As your parent objects come before they are used by your child objects, you can say that, when the p_id does not appear in the seen object, then the current object is a parent, and so, you can add its id to the parents object (in the above example, assume id_1 is a parent). Keep in mind that this object also gets added to seen, and so, we can create a link between the parent object in seen and the one in parents by using its reference:

// Parents object
{
  id_1: /* ref: 1 */ <-- this refers to the seen[id_1] object
}

This link then allows us to change the object in seen, which would then result in the object in parents changing.

When an object is not a parent object, then it must be a child of another object we have already seen. In this example, assume that the object with id_2 is a child/subItem of id_1. We can first find id_2's parent object (ie: the object with id_1) by looking it up in the seen object using seen[p_id]. Once we have the parent object for id_2, we can add a subItem array to it if needed, and add a reference to our id_2 object to this array:

// Seen object
{
  id_1: {id: id_1, ..., subItem: [/* ref: 2 */]}, /* id: 1 */
  id_2: {id: id_2, ...}, /* id: 2 */
}

we add id_2 as a reference by pushing in the object we added to seen by using .push(seen[Id]). We're adding a reference, as this will mean that if we change the object stored at id_2 in our seen object, then its changes will be reflected in id_1's subItem array.

Once we have iterated over all objects in our array, we can grab the values of our parents object, which contains references to the objects in seen, and those objects themselves also (may) contain references to other objects in seen.

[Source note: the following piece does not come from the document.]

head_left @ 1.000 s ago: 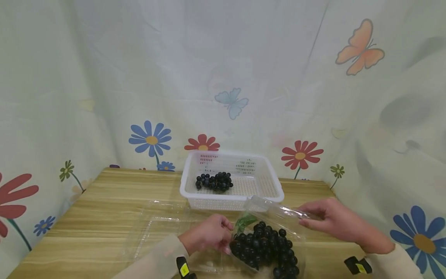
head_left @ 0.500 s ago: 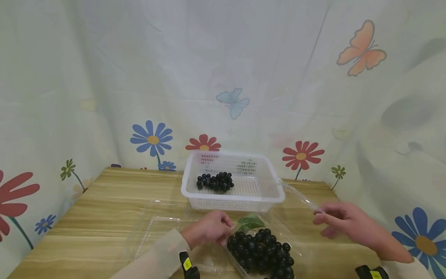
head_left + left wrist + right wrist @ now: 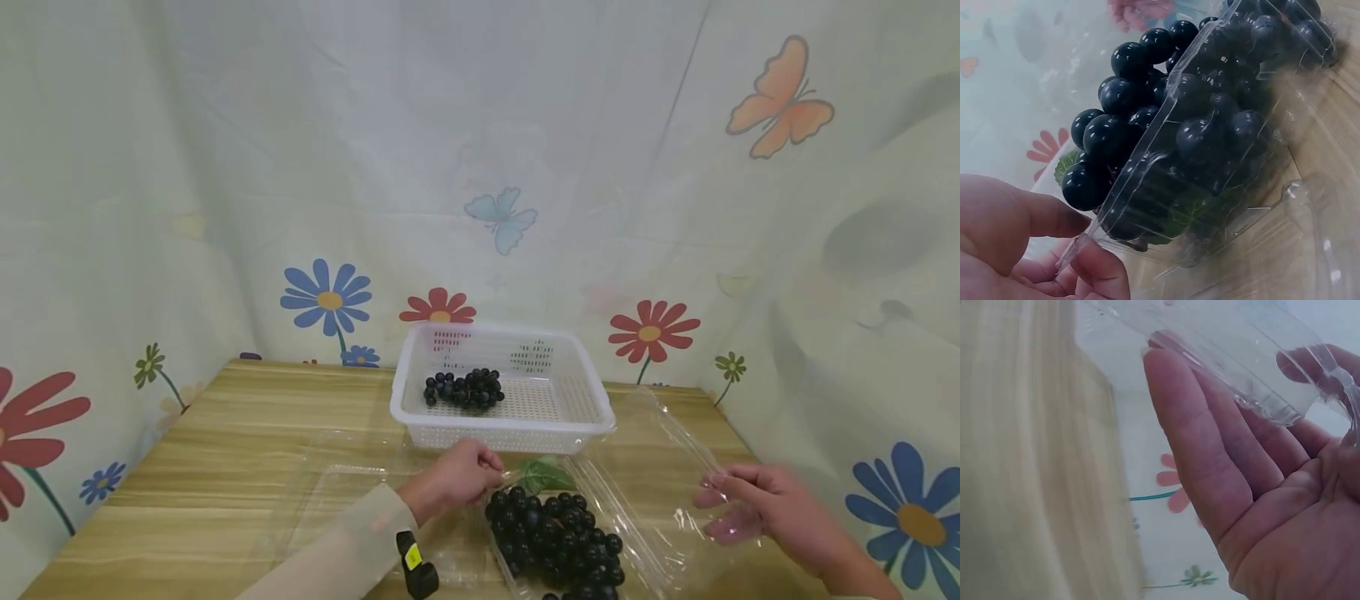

This gives us our final result:

const parent =[ { Id: 1, Cate: 'Accommodation', p_id: null }, { Id: 4, Cate: 'National Travel', p_id: null } ];
const child = [ { Id: 2, Cate: 'Hotel Accommodation', p_id: 1 }, { Id: 3, Cate: 'Own arrangement', p_id: 1 }, { Id: 5, Cate: 'Air', p_id: 4 }, { Id: 6, Cate: 'Bus', p_id: 4 }, { Id: 7, Cate: 'AC Volvo', p_id: 6 }, { Id: 8, Cate: 'Luxury Bus', p_id: 6 }, { Id: 9, Cate: 'Bus', p_id: 6 } ];

const buildChildren = arr => {
  const parents = {}, seen = {};
  for(const {Id, Cate, p_id} of arr) {
    seen[Id] = {id: Id, title: Cate};
    if(p_id in seen) {
      const myParent = seen[p_id];
      myParent.subItem = myParent.subItem || []; // add subItem property if it doesn't exist yet
      myParent.subItem.push(seen[Id]); 
    } else { // Adding a new parent
      parents[Id] = seen[Id];
    }
    
  }
  return Object.values(parents);
}

console.log(buildChildren([...parent, ...child]));

Answer 2

The more concise and another detailed explanation (Based on @Nick Parsons's idea)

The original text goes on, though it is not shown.